Tiago Machado foi ainda assim o melhor na classificação geral: 31º a 2:45 de Avermaet. Mas o português da Katusha teve uma presença discreta, ficando no apoio ao seu líder, Joaquin Rodríguez. Situação idêntica à de Nelson Oliveira. Ainda assim, o campeão nacional de contra-relógio teve a oportunidade para se mostrar na etapa final. O próprio admitiu que o 24º lugar a 25 segundos de Cancellara foi uma desilusão. Mas atenção ao português nas clássicas, com baterias apontadas para a Volta à Flandres e Paris-Roubaix.
A lição do tempo extremo
É bom ver que o protocolo do tempo extremo está a ser levado muito a sério, sem ser necessário actos de revolta dos ciclistas, como aconteceu no passado. No entanto, e se no Paris-Nice a anulação da etapa foi praticamente consensual, já cancelar a etapa rainha do Tirreno-Adriatico um dia antes provocou muitas críticas, principalmente por parte dos ciclistas que estavam em Itália para discutir a geral. Vicenzo Nibali encabeçou as críticas, ao colocar fotografias que mostravam que afinal no Monte san Vicino não havia a neve, ao contrário do que tinha sido indicado pela organização e motivado a anulação.

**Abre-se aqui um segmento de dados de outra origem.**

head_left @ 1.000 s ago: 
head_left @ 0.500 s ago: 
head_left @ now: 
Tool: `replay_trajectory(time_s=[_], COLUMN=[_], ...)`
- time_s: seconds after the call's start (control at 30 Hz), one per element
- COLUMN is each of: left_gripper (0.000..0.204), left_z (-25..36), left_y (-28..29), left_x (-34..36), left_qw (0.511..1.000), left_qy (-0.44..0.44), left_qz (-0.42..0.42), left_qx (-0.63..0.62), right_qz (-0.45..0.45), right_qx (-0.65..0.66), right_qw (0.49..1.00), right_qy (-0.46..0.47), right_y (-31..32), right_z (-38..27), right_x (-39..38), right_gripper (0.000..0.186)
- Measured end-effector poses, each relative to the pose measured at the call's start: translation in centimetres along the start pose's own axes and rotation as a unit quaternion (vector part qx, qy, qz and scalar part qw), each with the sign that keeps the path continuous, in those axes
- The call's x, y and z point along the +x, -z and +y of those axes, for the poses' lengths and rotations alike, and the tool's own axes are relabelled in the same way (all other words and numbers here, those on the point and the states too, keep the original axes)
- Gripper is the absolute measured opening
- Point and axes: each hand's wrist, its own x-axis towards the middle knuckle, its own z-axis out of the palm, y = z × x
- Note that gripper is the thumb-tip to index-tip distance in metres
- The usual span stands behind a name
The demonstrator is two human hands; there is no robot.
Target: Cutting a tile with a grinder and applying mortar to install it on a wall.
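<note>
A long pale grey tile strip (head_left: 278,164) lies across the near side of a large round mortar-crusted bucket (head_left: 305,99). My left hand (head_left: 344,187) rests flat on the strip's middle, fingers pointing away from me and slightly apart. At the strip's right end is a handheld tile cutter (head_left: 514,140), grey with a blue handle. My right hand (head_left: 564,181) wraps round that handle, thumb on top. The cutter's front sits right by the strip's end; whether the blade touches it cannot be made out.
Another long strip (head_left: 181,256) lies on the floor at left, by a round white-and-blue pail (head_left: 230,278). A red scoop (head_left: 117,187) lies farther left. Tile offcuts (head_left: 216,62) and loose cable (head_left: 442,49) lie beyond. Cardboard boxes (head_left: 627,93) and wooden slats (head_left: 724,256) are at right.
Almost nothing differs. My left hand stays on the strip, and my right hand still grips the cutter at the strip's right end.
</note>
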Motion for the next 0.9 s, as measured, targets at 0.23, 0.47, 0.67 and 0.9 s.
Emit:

Talvez uma das razões para anular um dia antes tenha sido para evitar a situação do Paris-Nice, onde a etapa ainda decorreu por alguns quilómetros até ser cancelada. Entretanto alguns ciclistas acabariam por desistir, devido à exposição ao muito frio. No entanto, uma das questões acaba por ser também, por que razão não existem planos B em provas nas quais não é inédito o tempo prejudicar a realização das provas. Preparado com antecedência seria viável um plano B? Mesmo não sendo tão decisivo como o plano A, poderia evitar algumas críticas e principalmente parar o pelotão um dia, numa competição curta.